Advisories

14 March 2022

We're in the process of migrating the ShiftLeft application domain from https://www.shiftleft.io to https://app.shiftleft.io. The ShiftLeft website, however, will remain at https://www.shiftleft.io.

With this change, we will be able to provide you with increased security and performance.

You can begin using https://app.shiftleft.io today. We will support the use of both domains through 1 August 2022; at that point, you must use https://app.shiftleft.io for ShiftLeft CORE.

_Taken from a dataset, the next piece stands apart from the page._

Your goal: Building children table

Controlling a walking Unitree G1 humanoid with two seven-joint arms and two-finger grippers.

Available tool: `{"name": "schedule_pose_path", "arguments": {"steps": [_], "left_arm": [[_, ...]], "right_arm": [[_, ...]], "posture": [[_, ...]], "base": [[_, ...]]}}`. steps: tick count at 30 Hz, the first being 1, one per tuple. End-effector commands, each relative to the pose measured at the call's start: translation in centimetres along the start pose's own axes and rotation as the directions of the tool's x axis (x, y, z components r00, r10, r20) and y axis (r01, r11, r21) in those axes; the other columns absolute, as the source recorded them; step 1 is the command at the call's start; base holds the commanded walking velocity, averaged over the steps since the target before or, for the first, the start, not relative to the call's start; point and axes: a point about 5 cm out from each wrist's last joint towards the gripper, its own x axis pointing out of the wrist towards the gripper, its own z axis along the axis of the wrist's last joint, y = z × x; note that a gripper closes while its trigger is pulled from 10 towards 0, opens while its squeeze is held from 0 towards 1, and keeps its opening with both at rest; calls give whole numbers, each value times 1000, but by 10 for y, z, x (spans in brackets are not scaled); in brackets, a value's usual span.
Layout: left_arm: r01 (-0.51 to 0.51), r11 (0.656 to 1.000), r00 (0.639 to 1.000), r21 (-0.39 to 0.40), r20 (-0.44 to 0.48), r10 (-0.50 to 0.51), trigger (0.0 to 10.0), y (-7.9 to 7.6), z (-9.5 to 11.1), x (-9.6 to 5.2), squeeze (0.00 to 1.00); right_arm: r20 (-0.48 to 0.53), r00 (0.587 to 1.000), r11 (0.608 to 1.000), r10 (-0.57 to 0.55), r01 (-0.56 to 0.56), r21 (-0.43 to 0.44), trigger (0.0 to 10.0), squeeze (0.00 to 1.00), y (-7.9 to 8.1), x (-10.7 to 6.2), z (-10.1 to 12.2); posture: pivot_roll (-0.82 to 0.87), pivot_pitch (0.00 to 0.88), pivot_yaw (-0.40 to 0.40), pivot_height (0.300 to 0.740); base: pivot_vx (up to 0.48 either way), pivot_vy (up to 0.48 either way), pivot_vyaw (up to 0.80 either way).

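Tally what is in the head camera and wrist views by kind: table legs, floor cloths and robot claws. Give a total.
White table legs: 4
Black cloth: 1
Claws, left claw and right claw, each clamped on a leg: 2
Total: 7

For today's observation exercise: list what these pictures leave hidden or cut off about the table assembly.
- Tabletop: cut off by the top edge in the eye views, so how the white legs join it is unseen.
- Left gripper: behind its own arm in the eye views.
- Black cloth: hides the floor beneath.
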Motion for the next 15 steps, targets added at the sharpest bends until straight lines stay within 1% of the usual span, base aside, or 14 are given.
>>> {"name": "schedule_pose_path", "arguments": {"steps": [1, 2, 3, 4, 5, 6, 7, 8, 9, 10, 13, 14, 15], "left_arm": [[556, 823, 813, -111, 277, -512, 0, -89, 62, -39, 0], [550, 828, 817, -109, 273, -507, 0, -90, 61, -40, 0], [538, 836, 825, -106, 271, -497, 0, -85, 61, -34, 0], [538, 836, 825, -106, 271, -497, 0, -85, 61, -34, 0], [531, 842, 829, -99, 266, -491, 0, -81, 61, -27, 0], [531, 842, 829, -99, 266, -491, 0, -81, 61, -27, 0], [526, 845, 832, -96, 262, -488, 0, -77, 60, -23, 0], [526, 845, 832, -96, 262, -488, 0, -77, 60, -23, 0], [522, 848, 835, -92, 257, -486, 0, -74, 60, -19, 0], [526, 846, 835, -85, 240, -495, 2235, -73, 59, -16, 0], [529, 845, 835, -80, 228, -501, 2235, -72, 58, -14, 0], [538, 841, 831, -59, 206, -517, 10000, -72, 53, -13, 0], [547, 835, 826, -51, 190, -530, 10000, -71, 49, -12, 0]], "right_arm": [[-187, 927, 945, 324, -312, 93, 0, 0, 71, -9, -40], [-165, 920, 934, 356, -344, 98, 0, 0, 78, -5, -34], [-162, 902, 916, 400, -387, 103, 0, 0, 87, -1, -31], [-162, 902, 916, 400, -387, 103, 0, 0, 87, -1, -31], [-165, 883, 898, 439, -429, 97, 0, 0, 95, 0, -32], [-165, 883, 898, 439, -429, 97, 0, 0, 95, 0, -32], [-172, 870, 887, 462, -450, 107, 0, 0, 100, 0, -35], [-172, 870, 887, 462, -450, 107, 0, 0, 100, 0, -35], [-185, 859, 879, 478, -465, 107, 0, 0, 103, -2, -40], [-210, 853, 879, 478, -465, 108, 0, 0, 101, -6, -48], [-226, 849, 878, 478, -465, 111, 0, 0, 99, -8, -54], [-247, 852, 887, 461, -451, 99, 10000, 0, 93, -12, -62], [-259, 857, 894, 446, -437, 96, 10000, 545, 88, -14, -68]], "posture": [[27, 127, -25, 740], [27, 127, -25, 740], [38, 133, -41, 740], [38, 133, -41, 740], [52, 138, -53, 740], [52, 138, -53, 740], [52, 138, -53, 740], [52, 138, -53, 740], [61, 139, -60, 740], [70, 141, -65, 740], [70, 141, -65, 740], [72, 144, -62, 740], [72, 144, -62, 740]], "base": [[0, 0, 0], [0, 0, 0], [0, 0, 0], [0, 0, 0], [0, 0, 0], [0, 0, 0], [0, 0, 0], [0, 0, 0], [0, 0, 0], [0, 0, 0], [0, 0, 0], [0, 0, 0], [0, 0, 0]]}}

What this change means for ShiftLeft users

Due to the updated domain name, you may need to make the following changes:

  • Update any old sl binaries that might be using https://www.shiftleft.io
  • Update your firewalls; see our updated list of URLs that you should allowlist
  • Update any scripts calling ShiftLeft URLs (e.g., scripts calling the ShiftLeft API, any Terraform modules you use to deploy ShiftLeft CORE)
  • Update your SAML/SSO configuration

Please ensure that you've updated the domain name by 1 August 2022. We recommend that you implement any necessary changes and test before the changeover date.

25 October 2021

Our research team has learned that the ua-parser-js package has been compromised with malicious code by threat actors. The versions affected include:

  • pkg:npm/ua-parser-js@0.7.29
  • pkg:npm/ua-parser-js@0.8.0
  • pkg:npm/ua-parser-js@1.0.0

You can read more of our research in this article.

As of 25 October 2021, a review of dependencies used by active I-SCA customers shows that none of the applications scanned by ShiftLeft CORE are using affected versions of ua-parser-js.

Recommendations

  • Avoid upgrading or rolling back to the affected versions of ua-parser-js.
  • Scan your applications to generate a new SBoM and check for the versions listed above.